Quote from: Bradders on August 07, 2021, 11:28:16 amI find this idea that people, for example, shouldn't have a car in future nonsensical as that approach to the problem of climate change is completely counter to thousands of years of human development and human instinct itself. This is a highly teleological take on human history - neither evolution nor instinct have fated us to become automotive societies. We have been automotive societies (societies significantly structured around personal ownhership of cars) for, at best, a century and that outcome was not determined but was the result of choice (in reality, a huge complex of choices, but choices nonetheless). Choices are always available to us as societies. The US is the ultimate example of this. At the start of the C20th the US was a nation built by railroads - it was railroads that had created the possibility of a national market and economy rather, for example. American cities were amply equipped with public transport systems. The car destroyed that (often also physically destroying communities as highways connecting suburbs and downtowns were driven through poor neighbourhoods).

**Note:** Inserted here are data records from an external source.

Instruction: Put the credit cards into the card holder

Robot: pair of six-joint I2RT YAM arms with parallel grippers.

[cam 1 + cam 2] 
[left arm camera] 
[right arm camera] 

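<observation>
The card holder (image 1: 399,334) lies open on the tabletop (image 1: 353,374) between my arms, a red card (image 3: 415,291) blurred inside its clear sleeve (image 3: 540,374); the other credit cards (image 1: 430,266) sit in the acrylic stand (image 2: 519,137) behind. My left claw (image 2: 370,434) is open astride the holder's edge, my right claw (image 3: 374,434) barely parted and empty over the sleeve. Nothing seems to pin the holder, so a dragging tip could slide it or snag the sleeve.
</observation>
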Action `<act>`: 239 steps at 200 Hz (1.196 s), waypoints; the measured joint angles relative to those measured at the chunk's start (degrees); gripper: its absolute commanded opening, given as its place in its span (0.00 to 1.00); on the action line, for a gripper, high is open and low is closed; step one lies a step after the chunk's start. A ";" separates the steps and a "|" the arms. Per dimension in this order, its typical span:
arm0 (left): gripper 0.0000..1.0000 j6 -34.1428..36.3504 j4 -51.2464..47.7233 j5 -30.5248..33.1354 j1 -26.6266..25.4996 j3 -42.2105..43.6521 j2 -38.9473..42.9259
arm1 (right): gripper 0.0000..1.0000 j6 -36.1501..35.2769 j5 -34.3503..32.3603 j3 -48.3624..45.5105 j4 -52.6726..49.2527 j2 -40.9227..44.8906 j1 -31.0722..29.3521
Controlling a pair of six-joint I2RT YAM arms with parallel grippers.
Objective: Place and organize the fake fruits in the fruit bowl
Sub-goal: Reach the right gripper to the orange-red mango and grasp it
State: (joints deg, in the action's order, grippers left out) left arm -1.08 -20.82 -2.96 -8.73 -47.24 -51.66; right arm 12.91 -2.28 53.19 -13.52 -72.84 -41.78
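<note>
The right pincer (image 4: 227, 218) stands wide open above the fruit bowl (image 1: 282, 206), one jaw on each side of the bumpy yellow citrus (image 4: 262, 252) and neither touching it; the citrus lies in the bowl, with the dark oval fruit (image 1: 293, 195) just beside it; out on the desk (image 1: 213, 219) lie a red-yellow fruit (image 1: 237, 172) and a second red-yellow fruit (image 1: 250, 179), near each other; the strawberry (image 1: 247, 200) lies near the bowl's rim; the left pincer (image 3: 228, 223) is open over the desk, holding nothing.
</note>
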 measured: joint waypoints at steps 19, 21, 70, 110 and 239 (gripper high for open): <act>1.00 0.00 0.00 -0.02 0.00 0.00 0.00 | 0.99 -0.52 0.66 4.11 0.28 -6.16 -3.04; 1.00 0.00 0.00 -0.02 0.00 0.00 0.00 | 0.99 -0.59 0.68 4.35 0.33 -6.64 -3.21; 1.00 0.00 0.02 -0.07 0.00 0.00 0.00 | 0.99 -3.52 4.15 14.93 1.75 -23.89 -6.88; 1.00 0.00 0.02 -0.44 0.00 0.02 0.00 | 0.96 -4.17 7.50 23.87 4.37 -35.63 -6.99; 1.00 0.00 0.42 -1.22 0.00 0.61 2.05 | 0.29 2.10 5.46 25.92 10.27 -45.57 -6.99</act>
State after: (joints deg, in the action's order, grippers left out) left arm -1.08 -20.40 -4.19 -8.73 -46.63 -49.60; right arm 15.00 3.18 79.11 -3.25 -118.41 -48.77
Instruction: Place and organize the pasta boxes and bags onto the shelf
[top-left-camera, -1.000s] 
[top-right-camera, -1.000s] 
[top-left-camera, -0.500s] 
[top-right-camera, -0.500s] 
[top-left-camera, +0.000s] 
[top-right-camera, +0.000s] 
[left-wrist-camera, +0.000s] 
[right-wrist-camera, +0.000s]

This didn't happen simply because people preferred cars but because of regulatory choices that privileged the car (and the trucking industry). Intercity rail networks evaporated, over time, and cities themselves became choked with cars. This is true of British cities too, though perhaps to a less extreme degree. Increasingly, we have restructured them and our lives around personal car ownership. Now we believe they are a right and a necessity. No-one living in a city should need a car simply to function.I find the idea that it will be impossible to persuade people to imagine living without owning a car to be as fatalistic as the hairshirt, we're all doomed perspective.
I find this idea that people, for example, shouldn't have a car in future nonsensical as that approach to the problem of climate change is completely counter to thousands of years of human development and human instinct itself.